» What you are asked to do:
From the records below, print only the part that opens with the line containing "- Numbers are" and closes with the line containing "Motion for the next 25"; omit the pictures.

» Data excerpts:
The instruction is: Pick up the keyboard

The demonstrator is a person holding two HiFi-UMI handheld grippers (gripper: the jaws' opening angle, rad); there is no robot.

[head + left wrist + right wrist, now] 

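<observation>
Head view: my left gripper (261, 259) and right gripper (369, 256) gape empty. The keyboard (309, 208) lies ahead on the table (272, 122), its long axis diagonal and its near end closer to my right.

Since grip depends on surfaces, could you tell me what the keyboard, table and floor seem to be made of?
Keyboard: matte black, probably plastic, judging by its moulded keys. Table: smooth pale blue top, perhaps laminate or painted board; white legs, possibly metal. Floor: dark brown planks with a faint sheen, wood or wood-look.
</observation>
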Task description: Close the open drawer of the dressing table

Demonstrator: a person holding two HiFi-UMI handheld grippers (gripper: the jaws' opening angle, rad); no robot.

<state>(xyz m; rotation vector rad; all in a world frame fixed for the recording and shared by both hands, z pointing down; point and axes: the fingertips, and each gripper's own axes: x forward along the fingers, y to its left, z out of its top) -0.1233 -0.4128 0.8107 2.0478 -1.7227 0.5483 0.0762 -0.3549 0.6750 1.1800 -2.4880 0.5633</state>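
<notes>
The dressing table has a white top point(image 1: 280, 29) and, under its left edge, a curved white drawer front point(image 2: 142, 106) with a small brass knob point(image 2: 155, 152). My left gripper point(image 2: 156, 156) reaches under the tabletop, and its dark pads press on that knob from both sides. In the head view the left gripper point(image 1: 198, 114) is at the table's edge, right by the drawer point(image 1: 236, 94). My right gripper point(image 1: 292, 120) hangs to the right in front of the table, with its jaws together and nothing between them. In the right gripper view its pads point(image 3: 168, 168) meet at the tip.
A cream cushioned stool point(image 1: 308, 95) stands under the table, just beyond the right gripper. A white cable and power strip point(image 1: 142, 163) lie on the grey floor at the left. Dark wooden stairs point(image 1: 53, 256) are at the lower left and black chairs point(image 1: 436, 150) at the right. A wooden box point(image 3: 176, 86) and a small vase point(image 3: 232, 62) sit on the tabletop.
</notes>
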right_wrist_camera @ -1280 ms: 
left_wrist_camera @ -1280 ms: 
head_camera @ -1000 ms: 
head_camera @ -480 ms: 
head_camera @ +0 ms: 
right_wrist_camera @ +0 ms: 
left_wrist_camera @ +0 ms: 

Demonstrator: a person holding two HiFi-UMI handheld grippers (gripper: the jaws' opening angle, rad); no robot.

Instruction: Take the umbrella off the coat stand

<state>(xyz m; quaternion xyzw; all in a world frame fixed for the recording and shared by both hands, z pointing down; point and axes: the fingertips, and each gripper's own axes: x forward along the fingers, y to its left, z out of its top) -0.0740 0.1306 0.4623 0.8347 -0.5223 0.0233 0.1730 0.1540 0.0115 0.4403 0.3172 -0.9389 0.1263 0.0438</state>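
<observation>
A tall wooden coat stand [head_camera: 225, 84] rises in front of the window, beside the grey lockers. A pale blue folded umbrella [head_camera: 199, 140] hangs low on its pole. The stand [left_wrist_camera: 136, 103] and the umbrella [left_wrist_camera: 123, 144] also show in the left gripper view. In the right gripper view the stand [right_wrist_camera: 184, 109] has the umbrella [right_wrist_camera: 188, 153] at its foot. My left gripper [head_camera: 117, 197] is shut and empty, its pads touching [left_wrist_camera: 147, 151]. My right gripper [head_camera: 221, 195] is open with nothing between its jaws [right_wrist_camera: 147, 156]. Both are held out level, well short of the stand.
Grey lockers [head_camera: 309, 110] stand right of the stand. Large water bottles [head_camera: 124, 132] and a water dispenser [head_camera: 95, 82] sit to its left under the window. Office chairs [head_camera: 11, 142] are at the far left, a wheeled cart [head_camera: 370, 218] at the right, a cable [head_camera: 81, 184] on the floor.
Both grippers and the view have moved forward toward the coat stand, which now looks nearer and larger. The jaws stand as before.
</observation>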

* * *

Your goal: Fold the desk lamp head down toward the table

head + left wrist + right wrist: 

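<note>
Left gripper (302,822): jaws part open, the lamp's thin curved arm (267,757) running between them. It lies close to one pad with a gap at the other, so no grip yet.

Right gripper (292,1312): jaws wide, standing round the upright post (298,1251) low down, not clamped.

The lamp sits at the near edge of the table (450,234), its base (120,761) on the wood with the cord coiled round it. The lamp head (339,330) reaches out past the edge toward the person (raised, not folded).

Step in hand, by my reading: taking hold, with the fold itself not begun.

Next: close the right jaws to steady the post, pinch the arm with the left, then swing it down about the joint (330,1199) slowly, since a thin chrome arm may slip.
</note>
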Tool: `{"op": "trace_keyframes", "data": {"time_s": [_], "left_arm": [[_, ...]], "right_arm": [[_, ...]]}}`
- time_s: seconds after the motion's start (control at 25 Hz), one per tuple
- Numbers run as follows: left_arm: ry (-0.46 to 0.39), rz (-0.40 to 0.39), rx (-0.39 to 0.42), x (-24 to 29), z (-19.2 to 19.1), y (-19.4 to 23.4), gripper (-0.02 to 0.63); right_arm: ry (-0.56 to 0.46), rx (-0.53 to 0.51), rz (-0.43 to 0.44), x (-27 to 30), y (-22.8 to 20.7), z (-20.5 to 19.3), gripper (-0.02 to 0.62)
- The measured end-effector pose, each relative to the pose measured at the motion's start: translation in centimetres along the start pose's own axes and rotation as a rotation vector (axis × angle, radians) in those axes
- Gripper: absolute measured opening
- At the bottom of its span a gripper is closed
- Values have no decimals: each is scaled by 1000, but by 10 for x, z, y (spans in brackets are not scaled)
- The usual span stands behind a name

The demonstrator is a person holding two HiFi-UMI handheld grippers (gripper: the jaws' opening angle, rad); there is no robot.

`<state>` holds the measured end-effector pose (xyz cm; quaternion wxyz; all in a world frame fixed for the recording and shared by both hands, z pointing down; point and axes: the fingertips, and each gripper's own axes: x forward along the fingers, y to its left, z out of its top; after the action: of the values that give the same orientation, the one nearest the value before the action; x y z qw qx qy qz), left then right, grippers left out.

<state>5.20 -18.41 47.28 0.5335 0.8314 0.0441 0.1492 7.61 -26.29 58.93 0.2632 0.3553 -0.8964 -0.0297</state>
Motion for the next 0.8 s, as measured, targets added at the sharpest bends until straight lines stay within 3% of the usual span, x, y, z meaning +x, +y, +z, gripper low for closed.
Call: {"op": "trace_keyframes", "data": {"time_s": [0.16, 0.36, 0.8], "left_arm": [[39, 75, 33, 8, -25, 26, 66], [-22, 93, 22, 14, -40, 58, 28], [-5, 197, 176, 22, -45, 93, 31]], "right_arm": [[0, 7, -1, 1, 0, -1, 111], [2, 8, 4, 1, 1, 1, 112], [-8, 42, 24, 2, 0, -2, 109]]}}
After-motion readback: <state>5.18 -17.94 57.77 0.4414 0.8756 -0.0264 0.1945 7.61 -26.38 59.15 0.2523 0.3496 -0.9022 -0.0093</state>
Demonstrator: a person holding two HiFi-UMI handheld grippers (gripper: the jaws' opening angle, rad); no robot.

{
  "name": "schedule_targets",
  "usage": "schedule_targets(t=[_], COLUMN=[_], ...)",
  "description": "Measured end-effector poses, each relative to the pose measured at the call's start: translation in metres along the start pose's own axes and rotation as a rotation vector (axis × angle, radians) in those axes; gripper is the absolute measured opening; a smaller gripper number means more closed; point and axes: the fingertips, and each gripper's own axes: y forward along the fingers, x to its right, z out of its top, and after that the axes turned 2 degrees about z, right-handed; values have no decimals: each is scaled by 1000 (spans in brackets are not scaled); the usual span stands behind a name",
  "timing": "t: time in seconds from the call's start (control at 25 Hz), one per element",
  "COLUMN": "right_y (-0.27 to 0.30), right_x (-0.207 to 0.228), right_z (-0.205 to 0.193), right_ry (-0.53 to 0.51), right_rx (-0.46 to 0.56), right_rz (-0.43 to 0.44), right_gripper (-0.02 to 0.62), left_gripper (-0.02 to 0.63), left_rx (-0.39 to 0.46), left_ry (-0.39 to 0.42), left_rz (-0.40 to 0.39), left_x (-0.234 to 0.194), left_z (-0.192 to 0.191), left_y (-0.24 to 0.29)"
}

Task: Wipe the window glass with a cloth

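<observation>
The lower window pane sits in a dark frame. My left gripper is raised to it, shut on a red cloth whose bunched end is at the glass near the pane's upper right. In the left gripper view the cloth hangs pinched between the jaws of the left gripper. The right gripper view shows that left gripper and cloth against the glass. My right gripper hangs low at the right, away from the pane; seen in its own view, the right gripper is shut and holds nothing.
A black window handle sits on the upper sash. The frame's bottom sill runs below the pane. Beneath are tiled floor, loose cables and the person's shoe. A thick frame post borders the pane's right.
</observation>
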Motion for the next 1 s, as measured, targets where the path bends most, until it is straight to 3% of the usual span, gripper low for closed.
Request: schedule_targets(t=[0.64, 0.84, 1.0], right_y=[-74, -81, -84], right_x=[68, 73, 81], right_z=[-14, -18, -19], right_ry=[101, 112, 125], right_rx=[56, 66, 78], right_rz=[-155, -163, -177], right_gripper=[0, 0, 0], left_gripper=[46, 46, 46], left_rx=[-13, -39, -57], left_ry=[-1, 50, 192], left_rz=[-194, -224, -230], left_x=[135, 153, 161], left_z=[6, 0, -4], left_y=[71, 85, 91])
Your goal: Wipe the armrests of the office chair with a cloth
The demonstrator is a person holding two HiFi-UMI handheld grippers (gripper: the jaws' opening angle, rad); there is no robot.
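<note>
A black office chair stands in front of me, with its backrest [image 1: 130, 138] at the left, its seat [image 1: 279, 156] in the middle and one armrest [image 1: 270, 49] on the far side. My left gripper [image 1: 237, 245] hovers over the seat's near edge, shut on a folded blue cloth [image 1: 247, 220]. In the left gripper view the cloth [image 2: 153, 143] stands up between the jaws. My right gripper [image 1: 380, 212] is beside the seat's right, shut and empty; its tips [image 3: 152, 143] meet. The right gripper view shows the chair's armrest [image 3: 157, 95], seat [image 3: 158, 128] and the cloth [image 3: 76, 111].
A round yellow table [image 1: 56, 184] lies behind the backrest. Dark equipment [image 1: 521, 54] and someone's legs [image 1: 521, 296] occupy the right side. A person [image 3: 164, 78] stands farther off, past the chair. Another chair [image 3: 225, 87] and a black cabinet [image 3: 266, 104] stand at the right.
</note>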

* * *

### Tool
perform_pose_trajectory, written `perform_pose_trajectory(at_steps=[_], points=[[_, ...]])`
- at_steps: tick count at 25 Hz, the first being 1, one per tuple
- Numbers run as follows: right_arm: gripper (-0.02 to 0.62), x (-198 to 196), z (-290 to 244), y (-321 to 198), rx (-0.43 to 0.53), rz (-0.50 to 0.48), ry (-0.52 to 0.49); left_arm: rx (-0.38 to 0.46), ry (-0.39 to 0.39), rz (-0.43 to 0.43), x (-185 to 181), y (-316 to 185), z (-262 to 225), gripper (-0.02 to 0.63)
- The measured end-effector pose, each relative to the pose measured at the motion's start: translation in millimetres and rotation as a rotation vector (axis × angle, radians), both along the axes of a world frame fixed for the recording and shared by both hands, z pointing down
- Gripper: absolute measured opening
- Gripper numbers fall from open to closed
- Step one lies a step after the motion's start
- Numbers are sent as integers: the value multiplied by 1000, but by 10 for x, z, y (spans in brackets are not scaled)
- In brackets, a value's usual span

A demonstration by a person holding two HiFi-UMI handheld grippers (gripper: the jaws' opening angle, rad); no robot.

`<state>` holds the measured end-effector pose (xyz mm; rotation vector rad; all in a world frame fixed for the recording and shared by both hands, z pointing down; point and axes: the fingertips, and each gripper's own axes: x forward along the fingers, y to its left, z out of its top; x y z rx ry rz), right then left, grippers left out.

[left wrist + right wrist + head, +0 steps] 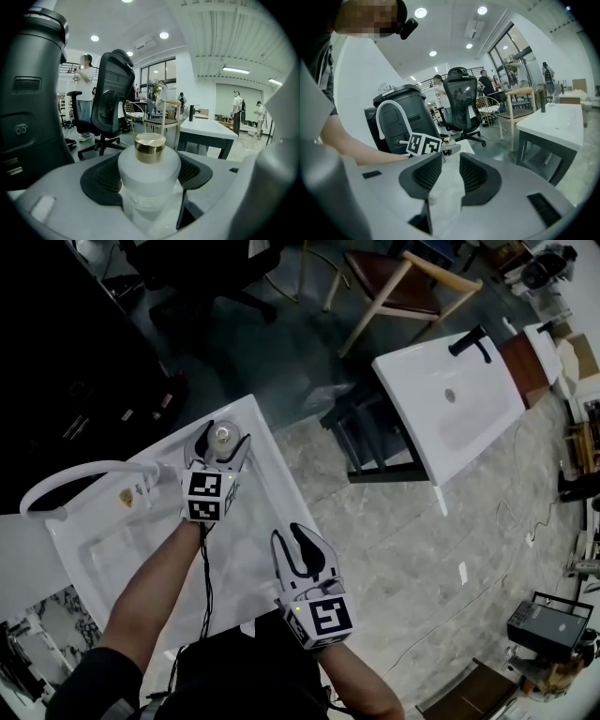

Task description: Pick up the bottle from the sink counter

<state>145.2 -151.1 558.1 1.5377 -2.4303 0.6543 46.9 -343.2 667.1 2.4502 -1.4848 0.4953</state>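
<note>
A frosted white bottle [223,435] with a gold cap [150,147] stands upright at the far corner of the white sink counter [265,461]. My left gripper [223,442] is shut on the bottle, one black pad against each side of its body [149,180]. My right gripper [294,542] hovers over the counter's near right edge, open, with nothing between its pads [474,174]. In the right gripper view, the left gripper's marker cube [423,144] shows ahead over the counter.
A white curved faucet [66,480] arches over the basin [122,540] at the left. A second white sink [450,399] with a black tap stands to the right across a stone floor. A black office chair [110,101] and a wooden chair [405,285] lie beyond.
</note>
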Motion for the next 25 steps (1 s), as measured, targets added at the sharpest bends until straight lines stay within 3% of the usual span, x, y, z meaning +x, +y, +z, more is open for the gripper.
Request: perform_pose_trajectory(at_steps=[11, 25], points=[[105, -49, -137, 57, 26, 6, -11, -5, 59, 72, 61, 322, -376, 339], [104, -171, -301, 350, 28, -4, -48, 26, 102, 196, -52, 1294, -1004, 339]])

» Solution for this task:
- Numbers are sent as integers: the value multiplied by 1000, but by 10 for x, z, y (spans in brackets are not scaled)
- In brackets, a value's usual span

A demonstration by a person holding two HiFi-UMI handheld grippers (gripper: the jaws' opening angle, rad); no robot.

`<state>` holds the measured end-effector pose (xyz mm; rotation vector rad; all in a world frame fixed for the recording and shared by both hands, z pointing down; point and axes: the fingertips, and each gripper's own axes: x forward along the fingers, y to its left, z out of its top; x y z rx ry rz), right then left, grippers left out.

[left wrist + right wrist + head, +0 steps] 

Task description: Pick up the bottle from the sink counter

<state>145.2 -151.1 558.1 1.5377 -2.4303 0.6543 46.9 -343.2 667.1 2.4502 -1.4848 0.4953</state>
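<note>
A frosted white bottle [223,435] with a gold cap [150,147] stands upright at the far corner of the white sink counter [265,461]. My left gripper [223,442] is shut on the bottle, one black pad against each side of its body [149,180]. My right gripper [294,542] hovers over the counter's near right edge, open, with nothing between its pads [474,174]. In the right gripper view, the left gripper's marker cube [423,144] shows ahead over the counter.
A white curved faucet [66,480] arches over the basin [122,540] at the left. A second white sink [450,399] with a black tap stands to the right across a stone floor. A black office chair [110,101] and a wooden chair [405,285] lie beyond.
</note>
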Motion for the next 25 steps (1 s), as measured, targets added at the sharpest bends until straight lines stay within 3% of the usual span, x, y, z meaning +x, +y, +z, more is open for the gripper.

Nothing more remains in this exercise.